His " Hugh Selwyn Mauberley " represents his farewell to Imagism and lyric poetry in general. The writing of these poems coincided with Pound's decision to abandon London permanently. Sound poetry emerged in this period as a response to the war. The most famous English-language modernist work arising out of this post-war disillusionment is T. Eliot 's epic " The Waste Land " Eliot was an American poet who had been living in London for some time.

Although he was never formally associated with the Imagist group, his work was admired by Pound, who, in , helped him publish " The Love Song of J. Alfred Prufrock ", which brought him to prominence. When Eliot had completed his original draft of a long poem based on both the disintegration of his personal life and mental stability, and the culture around him, he gave the manuscript, provisionally titled "He Do the Police in Different Voices", to Pound for comment.

After some heavy editing, "The Waste Land" in the form in which we now know it was published, and Eliot came to be seen as the voice of a generation. The addition of notes to the published poem served to highlight the use of collage as a literary technique, paralleling similar practice by the cubists and other visual artists. From this point on, modernism in English tended towards a poetry of the fragment that rejected the idea that the poet could present a comfortingly coherent view of life.

Eliot 's " The Waste Land " is a foundational text of modernism, representing the moment at which Imagism moves into modernism proper. Broken, fragmented and seemingly unrelated slices of imagery come together to form a disjunctive anti-narrative. The motif of sight and vision is as central to the poem as it is to modernism; the omni-present character Tiresias acting as a unifying theme.

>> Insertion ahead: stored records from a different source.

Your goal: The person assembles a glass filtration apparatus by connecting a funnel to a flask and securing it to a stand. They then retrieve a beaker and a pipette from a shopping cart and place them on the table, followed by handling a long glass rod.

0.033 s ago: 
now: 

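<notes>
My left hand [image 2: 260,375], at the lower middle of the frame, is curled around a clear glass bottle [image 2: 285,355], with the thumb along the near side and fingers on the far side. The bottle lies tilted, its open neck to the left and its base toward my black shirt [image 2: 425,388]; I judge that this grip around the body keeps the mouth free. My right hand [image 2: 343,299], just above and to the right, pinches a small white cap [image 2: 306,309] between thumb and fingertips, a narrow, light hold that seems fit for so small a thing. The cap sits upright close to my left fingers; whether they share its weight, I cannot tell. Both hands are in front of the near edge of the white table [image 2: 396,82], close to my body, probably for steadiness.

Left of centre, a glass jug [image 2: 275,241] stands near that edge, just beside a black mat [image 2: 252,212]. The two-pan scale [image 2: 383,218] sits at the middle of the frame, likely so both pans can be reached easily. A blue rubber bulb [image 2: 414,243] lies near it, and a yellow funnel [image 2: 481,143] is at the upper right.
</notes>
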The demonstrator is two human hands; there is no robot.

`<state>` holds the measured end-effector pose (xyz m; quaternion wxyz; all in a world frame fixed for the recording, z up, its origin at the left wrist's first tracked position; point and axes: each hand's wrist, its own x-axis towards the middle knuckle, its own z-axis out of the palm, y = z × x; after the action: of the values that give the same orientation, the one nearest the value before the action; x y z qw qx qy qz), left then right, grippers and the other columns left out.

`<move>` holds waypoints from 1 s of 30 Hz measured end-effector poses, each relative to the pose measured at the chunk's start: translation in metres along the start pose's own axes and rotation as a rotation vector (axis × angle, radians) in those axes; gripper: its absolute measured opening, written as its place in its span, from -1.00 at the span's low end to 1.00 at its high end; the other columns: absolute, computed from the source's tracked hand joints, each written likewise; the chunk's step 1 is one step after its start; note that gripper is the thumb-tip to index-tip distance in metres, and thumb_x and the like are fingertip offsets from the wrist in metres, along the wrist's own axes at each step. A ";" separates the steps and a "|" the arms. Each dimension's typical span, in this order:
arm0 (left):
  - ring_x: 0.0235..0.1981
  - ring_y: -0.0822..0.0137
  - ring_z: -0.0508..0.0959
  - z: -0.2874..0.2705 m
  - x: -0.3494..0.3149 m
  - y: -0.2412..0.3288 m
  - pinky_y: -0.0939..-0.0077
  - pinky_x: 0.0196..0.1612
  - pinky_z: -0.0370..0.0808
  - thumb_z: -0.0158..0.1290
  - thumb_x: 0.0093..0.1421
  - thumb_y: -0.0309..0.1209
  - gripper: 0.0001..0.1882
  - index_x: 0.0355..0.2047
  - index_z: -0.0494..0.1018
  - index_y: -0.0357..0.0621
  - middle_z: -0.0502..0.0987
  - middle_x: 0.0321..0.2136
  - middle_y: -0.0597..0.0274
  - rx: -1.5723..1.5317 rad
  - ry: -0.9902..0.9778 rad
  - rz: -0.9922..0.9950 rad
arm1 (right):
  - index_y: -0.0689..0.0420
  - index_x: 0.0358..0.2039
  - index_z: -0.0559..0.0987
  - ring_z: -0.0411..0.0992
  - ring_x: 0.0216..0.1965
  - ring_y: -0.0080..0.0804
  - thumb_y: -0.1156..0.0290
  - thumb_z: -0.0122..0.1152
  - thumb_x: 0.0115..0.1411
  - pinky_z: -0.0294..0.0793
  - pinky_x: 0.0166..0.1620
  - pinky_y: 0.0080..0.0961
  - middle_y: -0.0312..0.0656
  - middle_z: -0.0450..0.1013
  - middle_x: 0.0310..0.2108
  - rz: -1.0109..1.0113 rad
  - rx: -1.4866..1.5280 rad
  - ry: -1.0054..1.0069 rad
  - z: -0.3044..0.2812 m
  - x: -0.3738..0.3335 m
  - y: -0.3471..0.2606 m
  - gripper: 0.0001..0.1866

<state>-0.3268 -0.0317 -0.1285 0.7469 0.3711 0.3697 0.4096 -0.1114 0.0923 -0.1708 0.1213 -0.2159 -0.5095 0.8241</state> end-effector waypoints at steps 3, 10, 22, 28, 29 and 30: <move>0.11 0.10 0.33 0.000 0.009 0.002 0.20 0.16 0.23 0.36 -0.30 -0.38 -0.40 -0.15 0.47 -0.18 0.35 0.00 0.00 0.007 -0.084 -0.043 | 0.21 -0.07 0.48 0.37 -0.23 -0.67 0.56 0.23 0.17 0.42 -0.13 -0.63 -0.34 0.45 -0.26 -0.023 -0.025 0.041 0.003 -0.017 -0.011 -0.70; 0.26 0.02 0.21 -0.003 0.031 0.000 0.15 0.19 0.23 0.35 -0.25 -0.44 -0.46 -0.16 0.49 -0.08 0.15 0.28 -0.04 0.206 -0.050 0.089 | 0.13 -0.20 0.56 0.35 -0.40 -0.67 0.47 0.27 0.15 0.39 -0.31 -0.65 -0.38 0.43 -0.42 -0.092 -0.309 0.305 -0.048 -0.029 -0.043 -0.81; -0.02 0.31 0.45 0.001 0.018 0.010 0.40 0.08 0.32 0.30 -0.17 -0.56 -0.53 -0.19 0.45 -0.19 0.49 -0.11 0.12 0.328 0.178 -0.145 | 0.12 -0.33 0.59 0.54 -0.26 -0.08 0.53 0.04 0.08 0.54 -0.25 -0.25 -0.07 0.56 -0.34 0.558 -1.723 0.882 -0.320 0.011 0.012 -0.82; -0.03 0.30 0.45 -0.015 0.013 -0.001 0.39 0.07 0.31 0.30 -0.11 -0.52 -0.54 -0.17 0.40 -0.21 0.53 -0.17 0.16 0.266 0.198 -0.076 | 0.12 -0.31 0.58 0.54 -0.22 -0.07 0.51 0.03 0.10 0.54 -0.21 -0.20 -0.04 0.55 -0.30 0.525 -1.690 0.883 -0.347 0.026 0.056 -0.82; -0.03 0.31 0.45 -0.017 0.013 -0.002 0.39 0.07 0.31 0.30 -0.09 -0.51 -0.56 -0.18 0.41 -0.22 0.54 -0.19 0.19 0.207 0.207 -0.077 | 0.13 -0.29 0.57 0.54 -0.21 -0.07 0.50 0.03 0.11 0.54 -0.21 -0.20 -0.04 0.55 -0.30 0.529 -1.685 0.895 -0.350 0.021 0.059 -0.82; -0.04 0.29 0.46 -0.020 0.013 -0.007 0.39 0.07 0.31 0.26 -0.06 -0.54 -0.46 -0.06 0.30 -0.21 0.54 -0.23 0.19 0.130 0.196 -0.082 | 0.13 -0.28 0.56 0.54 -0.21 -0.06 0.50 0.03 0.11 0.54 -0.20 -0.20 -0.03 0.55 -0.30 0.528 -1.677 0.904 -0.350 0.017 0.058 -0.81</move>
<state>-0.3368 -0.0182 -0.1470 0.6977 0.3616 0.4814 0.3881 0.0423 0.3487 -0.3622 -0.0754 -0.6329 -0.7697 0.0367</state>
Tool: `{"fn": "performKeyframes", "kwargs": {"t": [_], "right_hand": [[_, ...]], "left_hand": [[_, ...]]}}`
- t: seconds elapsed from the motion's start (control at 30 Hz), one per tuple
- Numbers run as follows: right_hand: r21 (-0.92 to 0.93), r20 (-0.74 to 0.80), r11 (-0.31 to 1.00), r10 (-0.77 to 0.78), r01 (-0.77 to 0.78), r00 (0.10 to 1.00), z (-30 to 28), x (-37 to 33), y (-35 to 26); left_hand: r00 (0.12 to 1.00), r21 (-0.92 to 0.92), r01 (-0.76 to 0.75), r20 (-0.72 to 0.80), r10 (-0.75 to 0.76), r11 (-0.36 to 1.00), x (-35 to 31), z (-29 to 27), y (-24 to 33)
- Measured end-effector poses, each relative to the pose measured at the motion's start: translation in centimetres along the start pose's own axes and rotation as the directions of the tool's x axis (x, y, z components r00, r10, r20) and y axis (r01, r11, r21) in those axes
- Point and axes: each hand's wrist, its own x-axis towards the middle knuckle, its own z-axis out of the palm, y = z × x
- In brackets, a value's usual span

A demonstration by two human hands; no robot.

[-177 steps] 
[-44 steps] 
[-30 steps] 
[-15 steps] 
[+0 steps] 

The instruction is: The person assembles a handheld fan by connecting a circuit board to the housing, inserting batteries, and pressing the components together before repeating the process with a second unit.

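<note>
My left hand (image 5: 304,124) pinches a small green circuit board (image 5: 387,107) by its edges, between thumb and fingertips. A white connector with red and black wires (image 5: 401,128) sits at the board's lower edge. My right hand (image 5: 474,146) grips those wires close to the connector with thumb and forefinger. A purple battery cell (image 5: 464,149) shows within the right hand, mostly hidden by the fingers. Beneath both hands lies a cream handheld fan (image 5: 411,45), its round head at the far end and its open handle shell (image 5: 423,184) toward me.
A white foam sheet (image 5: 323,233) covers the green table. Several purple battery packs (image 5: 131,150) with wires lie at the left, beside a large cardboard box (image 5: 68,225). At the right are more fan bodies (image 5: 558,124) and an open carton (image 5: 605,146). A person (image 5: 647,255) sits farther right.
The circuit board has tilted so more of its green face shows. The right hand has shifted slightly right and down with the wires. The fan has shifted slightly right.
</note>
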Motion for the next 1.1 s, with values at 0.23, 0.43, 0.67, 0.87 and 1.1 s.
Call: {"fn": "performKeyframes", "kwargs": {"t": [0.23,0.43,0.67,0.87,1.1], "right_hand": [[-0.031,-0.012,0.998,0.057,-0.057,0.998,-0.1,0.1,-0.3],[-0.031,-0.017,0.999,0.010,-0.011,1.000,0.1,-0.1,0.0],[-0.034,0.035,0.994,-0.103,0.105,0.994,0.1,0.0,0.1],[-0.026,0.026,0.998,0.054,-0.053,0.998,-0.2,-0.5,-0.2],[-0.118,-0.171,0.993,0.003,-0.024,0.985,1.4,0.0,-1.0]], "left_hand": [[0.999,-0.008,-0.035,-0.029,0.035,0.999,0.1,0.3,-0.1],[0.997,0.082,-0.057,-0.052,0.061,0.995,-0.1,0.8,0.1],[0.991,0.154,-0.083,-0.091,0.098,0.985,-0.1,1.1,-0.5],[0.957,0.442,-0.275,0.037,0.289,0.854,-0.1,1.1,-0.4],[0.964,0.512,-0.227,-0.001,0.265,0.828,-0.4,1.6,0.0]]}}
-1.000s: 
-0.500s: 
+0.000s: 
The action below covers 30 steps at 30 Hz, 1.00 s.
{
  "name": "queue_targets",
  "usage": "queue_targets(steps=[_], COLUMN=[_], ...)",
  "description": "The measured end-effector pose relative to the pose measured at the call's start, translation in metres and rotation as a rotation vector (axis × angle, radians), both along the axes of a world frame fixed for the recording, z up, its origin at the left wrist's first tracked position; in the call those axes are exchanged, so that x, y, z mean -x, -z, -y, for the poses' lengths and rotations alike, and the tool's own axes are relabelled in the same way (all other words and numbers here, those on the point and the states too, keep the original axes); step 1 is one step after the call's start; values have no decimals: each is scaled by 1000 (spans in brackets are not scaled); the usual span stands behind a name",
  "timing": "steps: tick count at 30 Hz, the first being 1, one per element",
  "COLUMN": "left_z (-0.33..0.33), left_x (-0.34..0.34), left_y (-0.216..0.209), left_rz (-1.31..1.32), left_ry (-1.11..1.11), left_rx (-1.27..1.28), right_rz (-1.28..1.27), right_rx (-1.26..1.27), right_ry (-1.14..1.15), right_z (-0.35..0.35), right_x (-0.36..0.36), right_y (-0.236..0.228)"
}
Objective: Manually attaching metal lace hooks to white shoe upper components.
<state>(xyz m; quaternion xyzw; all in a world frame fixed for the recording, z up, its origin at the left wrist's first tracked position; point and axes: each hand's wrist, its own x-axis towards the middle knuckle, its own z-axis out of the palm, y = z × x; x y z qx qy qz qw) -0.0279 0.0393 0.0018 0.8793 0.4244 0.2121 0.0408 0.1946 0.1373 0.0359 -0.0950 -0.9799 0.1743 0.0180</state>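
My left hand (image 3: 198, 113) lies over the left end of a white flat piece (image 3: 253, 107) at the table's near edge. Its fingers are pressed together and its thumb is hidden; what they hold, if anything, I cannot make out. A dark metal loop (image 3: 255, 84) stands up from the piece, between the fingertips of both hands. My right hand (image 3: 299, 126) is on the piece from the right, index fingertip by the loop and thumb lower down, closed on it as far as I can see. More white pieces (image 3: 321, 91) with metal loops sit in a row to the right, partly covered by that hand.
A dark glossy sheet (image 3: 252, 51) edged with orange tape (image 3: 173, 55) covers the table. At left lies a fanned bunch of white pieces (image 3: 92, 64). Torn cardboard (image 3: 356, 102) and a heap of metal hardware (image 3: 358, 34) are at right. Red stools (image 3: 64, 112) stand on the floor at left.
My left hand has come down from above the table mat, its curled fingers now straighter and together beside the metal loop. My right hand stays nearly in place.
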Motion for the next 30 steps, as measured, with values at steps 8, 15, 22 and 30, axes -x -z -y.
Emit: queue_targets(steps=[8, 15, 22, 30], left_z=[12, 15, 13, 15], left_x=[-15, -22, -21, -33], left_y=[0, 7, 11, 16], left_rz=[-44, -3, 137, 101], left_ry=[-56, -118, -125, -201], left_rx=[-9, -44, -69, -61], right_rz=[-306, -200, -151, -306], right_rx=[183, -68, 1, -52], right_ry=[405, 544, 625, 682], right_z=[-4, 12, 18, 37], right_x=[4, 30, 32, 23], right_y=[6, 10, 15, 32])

The reader is thrown into confusion, unable to see anything but a heap of broken images. The narrator, however in "The Waste Land" as in other texts , promises to show the reader a different meaning; that is, how to make meaning from dislocation and fragmentation. This construction of an exclusive meaning is essential to modernism. Although London and Paris were key centres of activity for English-language modernists, much important activity took place elsewhere, including early publication in Poetry magazine in America. This magazine, which ran from to , was edited by Alfred Kreymborg.

Contributors also included Pound, Eliot, H. The U. Williams, a doctor who worked in general practice in a working-class area of Rutherford, New Jersey , explained this approach by saying that he made his poems from 'the speech of Polish mothers'. In this, they were placing themselves in a tradition stretching back to Whitman. After her initial association with the Imagists, Marianne Moore carved out a unique niche for herself among 20th-century poets.

Much of her poetry is written in syllabic verse , repeating the number of syllables rather than stresses or beats, per line.

She also experimented with stanza forms borrowed from troubadour poetry. Wallace Stevens ' work falls somewhat outside this mainstream of modernism. Indeed, he deprecated the work of both Eliot and Pound as "mannered. Unlike many other modernists, but like the English Romantics , by whom he was influenced , Stevens thought that poetry was what all humans did; the poet was merely self-conscious about the activity. In Scotland, the poet Hugh MacDiarmid formed something of a one-man modernist movement.

An admirer of Joyce and Pound, MacDiarmid wrote much of his early poetry in anglicised Lowland Scots , a literary dialect which had also been used by Robert Burns. After the war, he set up a literary magazine, Scottish Chapbook , with 'Not traditions - Precedents! His later work reflected an increasing interest in found poetry and other formal innovations. In Canada the Montreal Group of modernist poets, including A. Klein , A.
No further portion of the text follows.